Register returns different numbers of entries

that numbers of entries refers to the update history right ?
MerkleReg (used by Register internally) uses a DAG structure internally, which could generate different nodes (entries) / branches due to different update path.
As I understand, as long as the root value (i.e. the one you got from .read() function) matches the final expected value, you don't need to care about the update history (i.e. number of entries) ? as it is supposed to be vary ?

@happybeing
Copy link
Contributor Author

As I understand, as long as the root value (i.e. the one you got from .read() function) matches the final expected value, you don't need to care about the update history (i.e. number of entries) ? as it is supposed to be vary ?

That may be the case for some uses but not in all cases. If you want a version history (e.g. versioned web, versioned file-system) then you need to access the history, not just the final merged value.

MerkleReg (used by Register internally) uses a DAG structure internally, which could generate different nodes (entries) / branches due to different update path.

I don't think that is the explanation in my use case but can't be sure. However, perhaps the issue is related to your first point - my code still using the patch.

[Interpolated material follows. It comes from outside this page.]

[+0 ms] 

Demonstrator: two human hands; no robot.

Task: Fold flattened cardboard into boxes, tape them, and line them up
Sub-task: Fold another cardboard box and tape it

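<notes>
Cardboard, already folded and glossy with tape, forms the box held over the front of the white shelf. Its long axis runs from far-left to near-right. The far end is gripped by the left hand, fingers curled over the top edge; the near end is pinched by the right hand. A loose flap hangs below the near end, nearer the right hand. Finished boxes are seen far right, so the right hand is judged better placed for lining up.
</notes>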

I was awaiting the merged PR before doing any more so we can see if this error goes away once that is in stable and the network is once again reset/updated.

The use cases for Registers, their API and the network implementation are still undefined 'launch' is supposedly one month away. 🤷‍♂️

@happybeing
Copy link
Contributor Author

On a local testnet built against safe_network stable-2024.10.1.2 I am still getting the following error for some attempts to update a Register:

Failed to update website version: Failed to add XorName to register: Network(GetRecordError(RecordDoesNotMatch(0cb113(9f0430935c26b71d82f284a8bccdd9e28b6155bec7ff3c5c6d07b10fb38f4561))))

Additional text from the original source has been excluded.